- What the exercise asks -
Please return the listing exactly as written, but without its pictures.

- Material provided -
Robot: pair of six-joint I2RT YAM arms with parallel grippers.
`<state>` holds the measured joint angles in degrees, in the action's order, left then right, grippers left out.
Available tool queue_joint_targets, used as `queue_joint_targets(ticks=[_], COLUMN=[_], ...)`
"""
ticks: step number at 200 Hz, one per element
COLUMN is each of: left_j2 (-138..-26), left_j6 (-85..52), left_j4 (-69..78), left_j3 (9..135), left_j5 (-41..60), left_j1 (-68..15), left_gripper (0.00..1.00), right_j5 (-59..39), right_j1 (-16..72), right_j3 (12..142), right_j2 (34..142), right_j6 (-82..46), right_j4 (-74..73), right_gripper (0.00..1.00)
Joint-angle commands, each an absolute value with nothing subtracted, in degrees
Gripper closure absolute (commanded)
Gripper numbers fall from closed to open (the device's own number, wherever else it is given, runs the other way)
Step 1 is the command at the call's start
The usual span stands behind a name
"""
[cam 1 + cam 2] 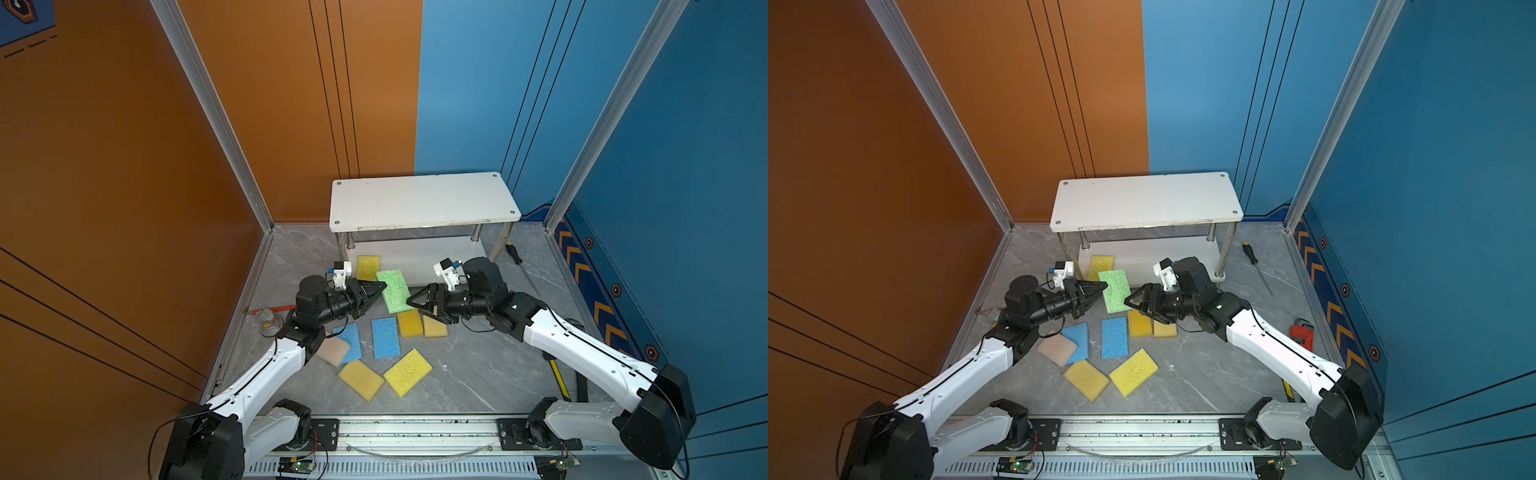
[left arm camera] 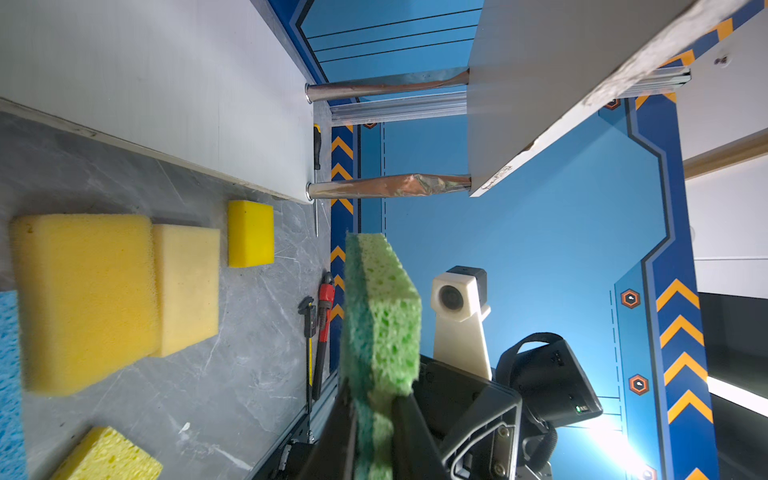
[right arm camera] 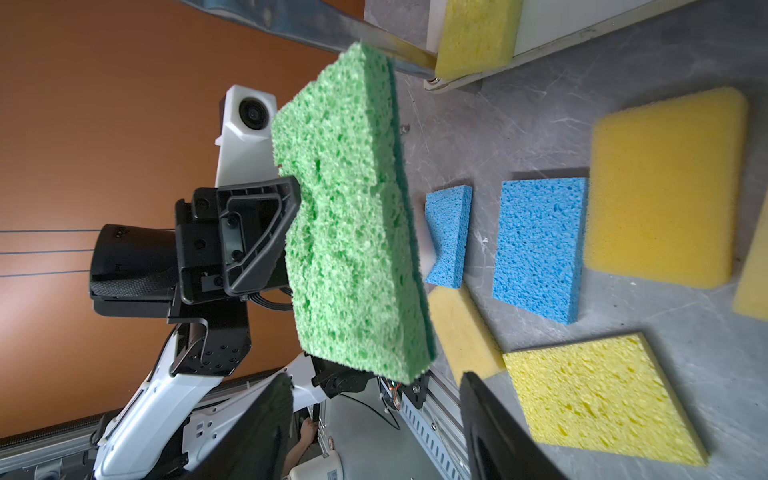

- Response area -
Robot: pair of six-joint I2RT YAM arms with parallel grippers.
`<state>` holds the measured joint angles in degrees, in the action's order, left then right, grippers left out.
Available tool queue_joint_targets, used as `queue_joint_targets(ticks=[_], COLUMN=[_], ...)`
"""
ticks: step number at 200 Hz, one per element
COLUMN is each of: left_j2 (-138..-26), left_j6 (-85..52), left_j4 (-69..78), left_j3 (9..135), left_j5 (-41..60), left_j1 (-68..15), left_gripper (0.00..1.00), right_j5 (-59..39), right_j1 (-16..72), right_j3 (12..142), right_j2 (34..142), right_j6 (-82..46), right_j4 (-74..73), right_gripper (0.00..1.00)
Joint-angle commands, each an absolute value with nothing subtracted, in degrees
Gripper closure absolute (commanded)
Gripper numbers fall from closed to open (the device's own number, wherever else it is given, runs the other way)
Step 1 is the command at the call's start
The usual span stands behind a name
"""
[cam 1 + cam 2] 
[left arm camera] 
[right arm camera] 

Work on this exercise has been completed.